### Exercise instructions
Reprint every line of the data, keeping each character intact.

------------------------------------------------------------

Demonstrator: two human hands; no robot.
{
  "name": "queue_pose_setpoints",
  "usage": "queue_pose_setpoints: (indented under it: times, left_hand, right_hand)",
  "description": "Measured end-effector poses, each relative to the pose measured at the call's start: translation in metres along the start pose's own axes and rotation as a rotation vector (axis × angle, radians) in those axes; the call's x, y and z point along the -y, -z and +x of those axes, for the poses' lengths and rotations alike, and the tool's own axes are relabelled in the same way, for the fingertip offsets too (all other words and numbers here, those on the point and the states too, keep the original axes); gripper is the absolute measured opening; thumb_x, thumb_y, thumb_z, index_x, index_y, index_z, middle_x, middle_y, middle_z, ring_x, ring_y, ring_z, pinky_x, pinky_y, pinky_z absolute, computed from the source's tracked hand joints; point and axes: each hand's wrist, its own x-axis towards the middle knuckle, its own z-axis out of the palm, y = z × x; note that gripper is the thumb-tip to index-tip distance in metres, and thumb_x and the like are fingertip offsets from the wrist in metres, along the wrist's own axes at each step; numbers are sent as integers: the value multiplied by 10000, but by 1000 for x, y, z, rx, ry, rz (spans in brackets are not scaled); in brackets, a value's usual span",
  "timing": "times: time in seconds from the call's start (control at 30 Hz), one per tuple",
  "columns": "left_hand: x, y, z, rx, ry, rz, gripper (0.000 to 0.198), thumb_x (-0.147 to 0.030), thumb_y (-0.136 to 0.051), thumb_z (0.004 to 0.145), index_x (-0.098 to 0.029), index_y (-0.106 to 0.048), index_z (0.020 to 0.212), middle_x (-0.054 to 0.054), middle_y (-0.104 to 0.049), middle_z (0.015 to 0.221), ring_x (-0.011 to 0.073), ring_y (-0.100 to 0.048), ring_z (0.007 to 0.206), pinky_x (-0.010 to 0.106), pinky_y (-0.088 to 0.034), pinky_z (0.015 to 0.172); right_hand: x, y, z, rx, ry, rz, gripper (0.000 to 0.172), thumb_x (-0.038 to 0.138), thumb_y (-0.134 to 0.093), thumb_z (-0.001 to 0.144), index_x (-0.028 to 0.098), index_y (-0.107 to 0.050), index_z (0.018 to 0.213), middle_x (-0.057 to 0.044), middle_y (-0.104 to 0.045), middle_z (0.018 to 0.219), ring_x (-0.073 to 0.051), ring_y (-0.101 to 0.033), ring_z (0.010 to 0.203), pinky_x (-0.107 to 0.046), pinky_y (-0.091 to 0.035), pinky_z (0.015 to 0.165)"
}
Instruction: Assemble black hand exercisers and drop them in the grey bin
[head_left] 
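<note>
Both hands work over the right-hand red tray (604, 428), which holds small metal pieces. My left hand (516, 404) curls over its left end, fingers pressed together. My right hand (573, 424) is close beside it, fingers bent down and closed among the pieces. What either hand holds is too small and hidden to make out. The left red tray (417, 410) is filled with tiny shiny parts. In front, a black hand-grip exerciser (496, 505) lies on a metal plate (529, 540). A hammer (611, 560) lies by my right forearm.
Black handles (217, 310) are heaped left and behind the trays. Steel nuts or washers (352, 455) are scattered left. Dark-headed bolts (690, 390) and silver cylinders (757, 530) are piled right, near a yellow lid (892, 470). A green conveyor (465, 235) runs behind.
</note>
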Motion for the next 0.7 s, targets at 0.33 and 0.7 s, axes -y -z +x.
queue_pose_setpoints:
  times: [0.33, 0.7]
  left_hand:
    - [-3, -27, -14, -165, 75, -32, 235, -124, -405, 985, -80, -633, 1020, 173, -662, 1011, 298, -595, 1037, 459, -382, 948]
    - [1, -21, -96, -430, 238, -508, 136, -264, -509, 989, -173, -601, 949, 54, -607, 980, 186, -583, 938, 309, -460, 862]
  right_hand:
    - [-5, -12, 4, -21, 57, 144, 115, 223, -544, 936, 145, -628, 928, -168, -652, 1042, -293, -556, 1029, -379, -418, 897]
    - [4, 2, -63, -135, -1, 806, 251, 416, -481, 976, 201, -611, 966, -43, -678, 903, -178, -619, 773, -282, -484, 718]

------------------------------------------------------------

### Completed exercise
Demonstrator: two human hands; no robot.
{
  "name": "queue_pose_setpoints",
  "usage": "queue_pose_setpoints: (indented under it: times, left_hand, right_hand)",
  "description": "Measured end-effector poses, each relative to the pose measured at the call's start: translation in metres along the start pose's own axes and rotation as a rotation vector (axis × angle, radians) in those axes; the call's x, y and z point along the -y, -z and +x of those axes, for the poses' lengths and rotations alike, and the tool's own axes are relabelled in the same way, for the fingertip offsets too (all other words and numbers here, those on the point and the states too, keep the original axes); gripper is the absolute measured opening; thumb_x, thumb_y, thumb_z, index_x, index_y, index_z, middle_x, middle_y, middle_z, ring_x, ring_y, ring_z, pinky_x, pinky_y, pinky_z absolute, computed from the source's tracked hand joints; point and axes: each hand's wrist, its own x-axis towards the middle knuckle, its own z-axis out of the palm, y = z × x; note that gripper is the thumb-tip to index-tip distance in metres, and thumb_x and the like are fingertip offsets from the wrist in metres, along the wrist's own axes at each step; numbers are sent as integers: the value multiplied by 10000, but by 1000 for x, y, z, rx, ry, rz (spans in brackets are not scaled); in brackets, a value's usual span",
  "timing": "times: time in seconds from the call's start (control at 30 Hz), one per tuple",
  "columns": "left_hand: x, y, z, rx, ry, rz, gripper (0.000 to 0.198), thumb_x (-0.147 to 0.030), thumb_y (-0.136 to 0.051), thumb_z (0.004 to 0.145), index_x (-0.098 to 0.029), index_y (-0.106 to 0.048), index_z (0.020 to 0.212), middle_x (-0.054 to 0.054), middle_y (-0.104 to 0.049), middle_z (0.015 to 0.221), ring_x (-0.011 to 0.073), ring_y (-0.100 to 0.048), ring_z (0.007 to 0.206), pinky_x (-0.010 to 0.106), pinky_y (-0.088 to 0.034), pinky_z (0.015 to 0.172); right_hand: x, y, z, rx, ry, rz, gripper (0.000 to 0.172), thumb_x (-0.038 to 0.138), thumb_y (-0.134 to 0.093), thumb_z (-0.001 to 0.144), index_x (-0.028 to 0.098), index_y (-0.107 to 0.050), index_z (0.018 to 0.213), middle_x (-0.057 to 0.044), middle_y (-0.104 to 0.045), middle_z (0.018 to 0.219), ring_x (-0.073 to 0.051), ring_y (-0.101 to 0.033), ring_z (0.010 to 0.203), pinky_x (-0.107 to 0.046), pinky_y (-0.091 to 0.035), pinky_z (0.015 to 0.165)"
}
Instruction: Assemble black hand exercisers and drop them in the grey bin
[head_left] 
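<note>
Both hands work over the right-hand red tray (604, 428), which holds small metal pieces. My left hand (516, 404) curls over its left end, fingers pressed together. My right hand (573, 424) is close beside it, fingers bent down and closed among the pieces. What either hand holds is too small and hidden to make out. The left red tray (417, 410) is filled with tiny shiny parts. In front, a black hand-grip exerciser (496, 505) lies on a metal plate (529, 540). A hammer (611, 560) lies by my right forearm.
Black handles (217, 310) are heaped left and behind the trays. Steel nuts or washers (352, 455) are scattered left. Dark-headed bolts (690, 390) and silver cylinders (757, 530) are piled right, near a yellow lid (892, 470). A green conveyor (465, 235) runs behind.
</note>
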Motion for the next 0.7 s, targets at 0.33 and 0.7 s, axes -y -z +x.
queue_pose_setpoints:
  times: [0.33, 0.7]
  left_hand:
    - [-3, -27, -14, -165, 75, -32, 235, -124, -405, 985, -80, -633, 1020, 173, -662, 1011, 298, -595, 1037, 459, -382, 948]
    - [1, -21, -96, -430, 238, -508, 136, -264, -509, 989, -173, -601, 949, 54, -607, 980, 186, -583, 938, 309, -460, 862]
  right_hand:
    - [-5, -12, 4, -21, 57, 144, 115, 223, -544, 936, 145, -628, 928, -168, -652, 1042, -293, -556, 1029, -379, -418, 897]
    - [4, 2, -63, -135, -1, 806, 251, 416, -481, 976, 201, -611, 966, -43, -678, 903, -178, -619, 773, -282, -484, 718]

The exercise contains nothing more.